=== Assignment ===
Repeat the records exactly as given. Do not include the pictures.
━━ Given records
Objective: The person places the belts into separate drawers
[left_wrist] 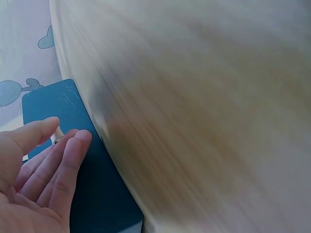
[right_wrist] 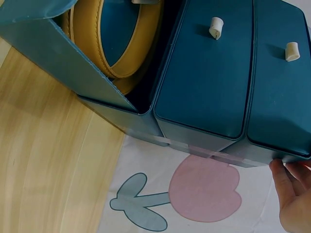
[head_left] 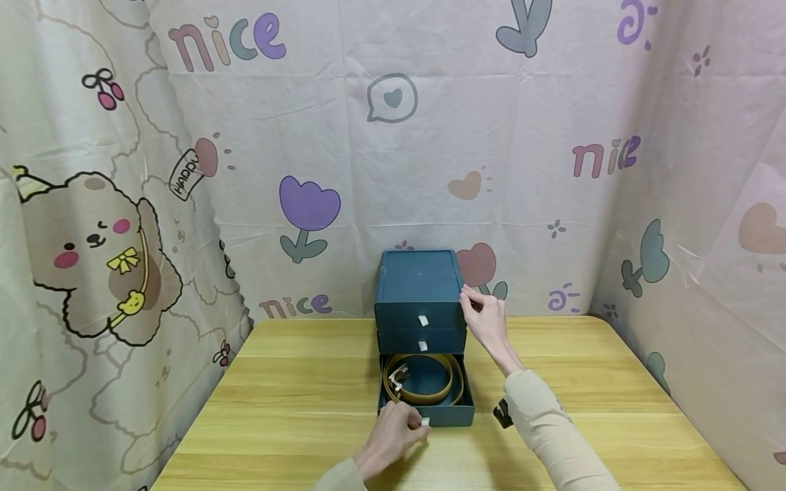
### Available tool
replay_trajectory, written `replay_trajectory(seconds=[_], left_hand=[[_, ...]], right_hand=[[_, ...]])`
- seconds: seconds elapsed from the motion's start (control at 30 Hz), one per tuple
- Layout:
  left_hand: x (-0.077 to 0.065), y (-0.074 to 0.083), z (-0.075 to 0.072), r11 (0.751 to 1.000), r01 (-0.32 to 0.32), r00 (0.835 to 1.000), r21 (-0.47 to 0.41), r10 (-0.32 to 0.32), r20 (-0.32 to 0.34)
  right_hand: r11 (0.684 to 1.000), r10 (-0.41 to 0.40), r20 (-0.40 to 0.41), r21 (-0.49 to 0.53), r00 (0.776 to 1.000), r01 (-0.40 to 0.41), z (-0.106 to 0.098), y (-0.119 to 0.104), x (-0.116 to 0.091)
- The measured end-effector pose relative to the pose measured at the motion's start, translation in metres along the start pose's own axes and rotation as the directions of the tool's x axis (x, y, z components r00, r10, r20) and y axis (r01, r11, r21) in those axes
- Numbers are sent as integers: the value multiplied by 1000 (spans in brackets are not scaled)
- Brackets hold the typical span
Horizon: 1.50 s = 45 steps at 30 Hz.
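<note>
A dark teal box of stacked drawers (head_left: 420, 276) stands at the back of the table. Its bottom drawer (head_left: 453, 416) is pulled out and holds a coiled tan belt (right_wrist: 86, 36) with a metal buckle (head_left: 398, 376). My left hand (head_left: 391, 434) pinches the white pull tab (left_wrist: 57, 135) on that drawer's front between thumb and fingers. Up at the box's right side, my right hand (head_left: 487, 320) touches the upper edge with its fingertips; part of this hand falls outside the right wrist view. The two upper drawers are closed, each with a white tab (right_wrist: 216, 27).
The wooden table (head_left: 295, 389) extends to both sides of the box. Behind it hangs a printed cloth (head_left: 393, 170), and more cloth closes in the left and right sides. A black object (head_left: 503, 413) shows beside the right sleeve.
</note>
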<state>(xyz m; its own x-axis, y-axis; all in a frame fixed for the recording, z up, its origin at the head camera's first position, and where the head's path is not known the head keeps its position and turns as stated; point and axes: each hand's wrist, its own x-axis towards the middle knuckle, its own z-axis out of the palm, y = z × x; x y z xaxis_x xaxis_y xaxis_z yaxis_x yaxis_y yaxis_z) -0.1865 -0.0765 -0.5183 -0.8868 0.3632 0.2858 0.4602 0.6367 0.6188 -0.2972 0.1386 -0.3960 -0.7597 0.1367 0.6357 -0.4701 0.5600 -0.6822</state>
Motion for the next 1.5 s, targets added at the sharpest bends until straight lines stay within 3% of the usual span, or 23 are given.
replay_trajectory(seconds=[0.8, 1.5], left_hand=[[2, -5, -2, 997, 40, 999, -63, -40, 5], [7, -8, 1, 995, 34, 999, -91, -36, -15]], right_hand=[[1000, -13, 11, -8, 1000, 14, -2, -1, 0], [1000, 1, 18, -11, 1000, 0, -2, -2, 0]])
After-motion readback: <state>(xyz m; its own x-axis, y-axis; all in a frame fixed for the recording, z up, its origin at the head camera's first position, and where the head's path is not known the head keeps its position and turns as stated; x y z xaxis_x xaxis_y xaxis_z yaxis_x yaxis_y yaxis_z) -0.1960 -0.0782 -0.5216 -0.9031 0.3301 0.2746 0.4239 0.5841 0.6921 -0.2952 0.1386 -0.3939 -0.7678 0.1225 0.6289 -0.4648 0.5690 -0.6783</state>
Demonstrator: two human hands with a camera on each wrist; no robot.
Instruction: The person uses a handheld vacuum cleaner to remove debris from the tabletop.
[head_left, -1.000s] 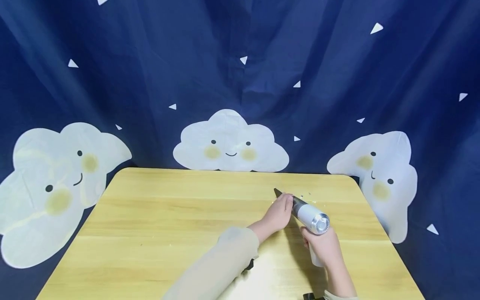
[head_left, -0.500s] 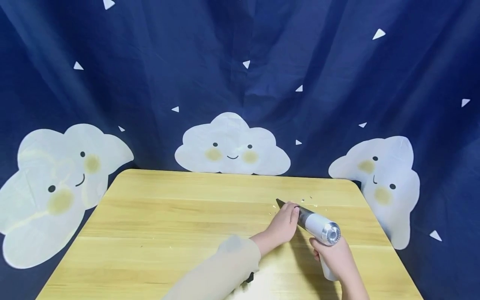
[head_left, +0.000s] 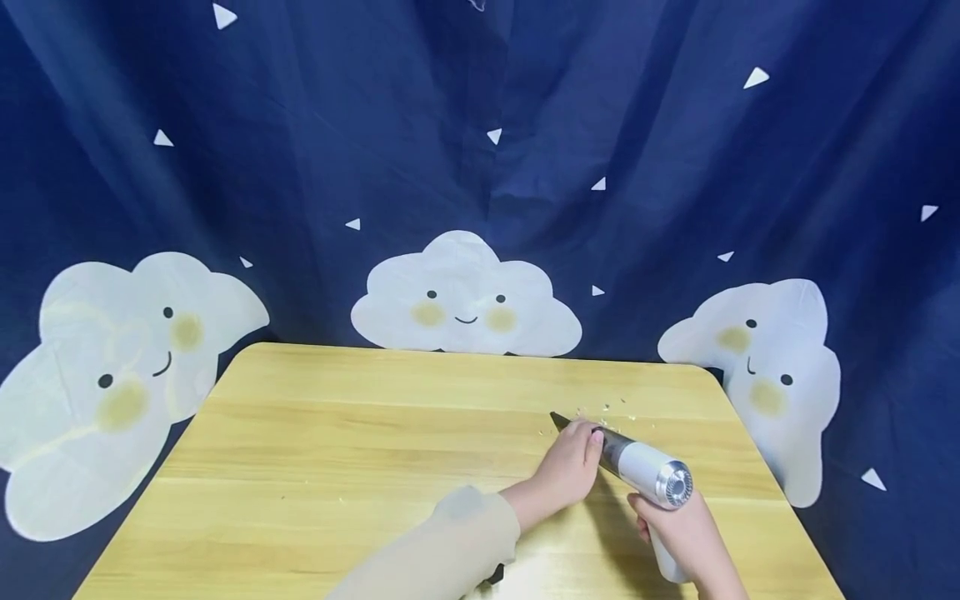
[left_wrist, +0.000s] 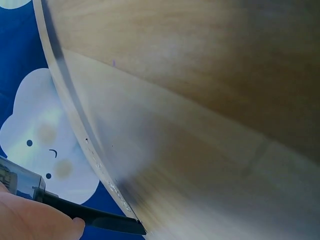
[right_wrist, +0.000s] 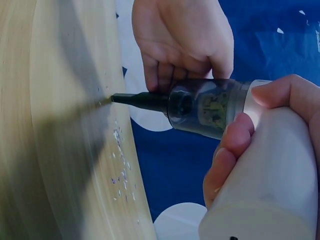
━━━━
=== Answer to this exercise ===
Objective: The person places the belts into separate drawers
[left_wrist] 
[right_wrist] 
[head_left] 
### Available tool
replay_trajectory, written `replay_trajectory(seconds=[_], left_hand=[[_, ...]], right_hand=[[_, ...]])`
- seconds: seconds elapsed from the motion's start (control at 30 Hz), one per tuple
- Layout:
  left_hand: x (-0.077 to 0.065), y (-0.074 to 0.083), z (-0.075 to 0.072), r11 (0.751 to 1.000), r01 (-0.32 to 0.32), r00 (0.835 to 1.000), r21 (-0.47 to 0.41), r10 (-0.32 to 0.32), r20 (-0.32 to 0.34)
  right_hand: r11 (0.684 to 1.000), r10 (-0.41 to 0.40), r20 (-0.40 to 0.41), r21 (-0.49 to 0.53), r00 (0.776 to 1.000), r01 (-0.40 to 0.41), z (-0.106 to 0.098), y (-0.119 to 0.104), x (-0.116 to 0.091)
- The measured end-effector pose relative to the pose measured at the motion's start, translation in metres along the start pose's own axes and rotation as the directions of the tool's x axis (x, y, z components r00, r10, r20) and y axis (r01, r11, r21) in those axes
- Numbers are sent as integers: the value multiplied by 1000 (spans in brackets are not scaled)
- Brackets hold the typical span
Horizon: 1.50 s = 45 steps at 30 Hz.
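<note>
A dark teal box of stacked drawers (head_left: 420, 276) stands at the back of the table. Its bottom drawer (head_left: 453, 416) is pulled out and holds a coiled tan belt (right_wrist: 86, 36) with a metal buckle (head_left: 398, 376). My left hand (head_left: 391, 434) pinches the white pull tab (left_wrist: 57, 135) on that drawer's front between thumb and fingers. Up at the box's right side, my right hand (head_left: 487, 320) touches the upper edge with its fingertips; part of this hand falls outside the right wrist view. The two upper drawers are closed, each with a white tab (right_wrist: 216, 27).
The wooden table (head_left: 295, 389) extends to both sides of the box. Behind it hangs a printed cloth (head_left: 393, 170), and more cloth closes in the left and right sides. A black object (head_left: 503, 413) shows beside the right sleeve.
</note>
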<state>(xyz m; its own x-axis, y-axis; all in a frame fixed for the recording, z up, its origin at the head camera's first position, and where the head's path is not known the head keeps its position and turns as stated; point and axes: each hand's wrist, its own x-axis towards the middle knuckle, its own z-axis out of the palm, y = z × x; x y z xaxis_x xaxis_y xaxis_z yaxis_x yaxis_y yaxis_z) -0.1865 -0.0765 -0.5183 -0.8868 0.3632 0.2858 0.4602 0.6367 0.6188 -0.2972 0.1386 -0.3960 -0.7597 0.1367 0.6357 -0.4701 0.5600 -0.6822</state>
Motion for the next 1.5 s, targets added at the sharpest bends until straight lines stay within 3% of the usual span, or 23 are given.
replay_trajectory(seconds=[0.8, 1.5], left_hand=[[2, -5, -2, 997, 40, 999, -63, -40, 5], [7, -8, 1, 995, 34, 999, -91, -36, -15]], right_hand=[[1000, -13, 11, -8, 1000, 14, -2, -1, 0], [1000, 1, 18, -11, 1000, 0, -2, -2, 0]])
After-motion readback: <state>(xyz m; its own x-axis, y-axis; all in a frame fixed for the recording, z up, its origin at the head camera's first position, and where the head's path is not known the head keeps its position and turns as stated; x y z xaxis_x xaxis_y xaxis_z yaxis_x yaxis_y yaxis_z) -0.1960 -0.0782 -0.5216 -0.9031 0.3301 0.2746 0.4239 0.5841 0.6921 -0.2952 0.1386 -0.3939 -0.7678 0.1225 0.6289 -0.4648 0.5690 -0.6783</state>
Demonstrator: two human hands with a camera on each wrist; no robot.
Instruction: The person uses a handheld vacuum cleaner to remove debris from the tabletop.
[head_left, -1.000s] 
[head_left, -0.500s] 
[head_left, +0.000s] 
[left_wrist, +0.000s] 
[right_wrist, +0.000s] 

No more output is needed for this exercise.